Methods: Our principal method is agent-based simulation. Taking utilization and supply data from a single state, we first model entries and exits into out-of-home care, including transfers between regular foster care and group care and reentry. These transition matrices are then used to parameterize an agent-based model. With regard to the overall structure of the model, we use the linear partial adjustment model (LPA) described in Social Dynamics (Tuma and Hannan, 1983). The LPA connects the future size of a population to an adjustment parameter that describes how quickly a system responds to the gap between the actual population and a target (preferred) size. The target is the number of children in residential care relative to beds (utilization). We adjust the response time and the tolerance for under/over utilization to observe how the system responds to changes in the entry, exit, and transfer rates.

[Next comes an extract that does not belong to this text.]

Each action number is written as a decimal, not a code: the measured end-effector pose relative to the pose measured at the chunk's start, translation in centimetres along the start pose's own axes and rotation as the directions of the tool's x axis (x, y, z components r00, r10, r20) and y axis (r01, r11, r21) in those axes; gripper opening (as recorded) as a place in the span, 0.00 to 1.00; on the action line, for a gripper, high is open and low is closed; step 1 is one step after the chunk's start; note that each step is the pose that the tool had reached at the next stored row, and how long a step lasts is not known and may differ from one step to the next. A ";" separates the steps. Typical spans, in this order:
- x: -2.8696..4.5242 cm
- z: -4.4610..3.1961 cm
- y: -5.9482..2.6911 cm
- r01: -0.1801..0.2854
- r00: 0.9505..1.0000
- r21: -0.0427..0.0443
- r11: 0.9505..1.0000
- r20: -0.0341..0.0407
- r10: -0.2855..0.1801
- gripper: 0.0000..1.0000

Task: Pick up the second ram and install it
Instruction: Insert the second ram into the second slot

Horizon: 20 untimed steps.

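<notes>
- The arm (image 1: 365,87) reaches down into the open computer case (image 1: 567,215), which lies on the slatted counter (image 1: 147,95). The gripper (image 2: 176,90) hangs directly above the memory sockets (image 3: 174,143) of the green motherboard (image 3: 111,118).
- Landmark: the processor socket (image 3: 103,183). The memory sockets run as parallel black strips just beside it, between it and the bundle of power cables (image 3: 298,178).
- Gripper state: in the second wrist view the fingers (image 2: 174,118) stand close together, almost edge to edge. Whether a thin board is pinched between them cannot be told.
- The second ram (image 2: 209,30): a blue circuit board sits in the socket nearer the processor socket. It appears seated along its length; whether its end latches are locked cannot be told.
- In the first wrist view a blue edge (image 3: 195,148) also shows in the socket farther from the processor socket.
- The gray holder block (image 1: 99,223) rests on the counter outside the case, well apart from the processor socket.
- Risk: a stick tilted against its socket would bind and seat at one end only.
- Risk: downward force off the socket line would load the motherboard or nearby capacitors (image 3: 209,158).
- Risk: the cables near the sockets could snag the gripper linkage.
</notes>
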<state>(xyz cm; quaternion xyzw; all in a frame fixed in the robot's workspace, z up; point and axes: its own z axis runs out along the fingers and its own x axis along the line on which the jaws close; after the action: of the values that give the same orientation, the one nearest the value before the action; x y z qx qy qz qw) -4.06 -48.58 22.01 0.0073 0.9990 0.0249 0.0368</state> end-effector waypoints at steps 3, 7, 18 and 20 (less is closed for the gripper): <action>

Results: First, the results demonstrate the utility of agent-based models for understanding systems that exhibit complex micro and macro level behaviors. The results also show that the supply of beds is most sensitive to the interaction between changes in ‘intake' and the time needed to respond to the supply/utilization gap. Slow response times produce large waiting lists whereas fast response times lead to surplus capacity, which drives placements up through feedback mechanisms that operate at the micro-level.
Conclusions and Implications: Viewed from afar, the residential care system exhibits behavior that is consistent with the complex cross-level interactions. For planning purposes, public and private child welfare agencies, not to mention children, benefit when the supply of residential care beds stands at a level that is responsive to the level of need at any given time. Agent-based simulation provides a way to understand how one might better manage the supply/demand equilibrium.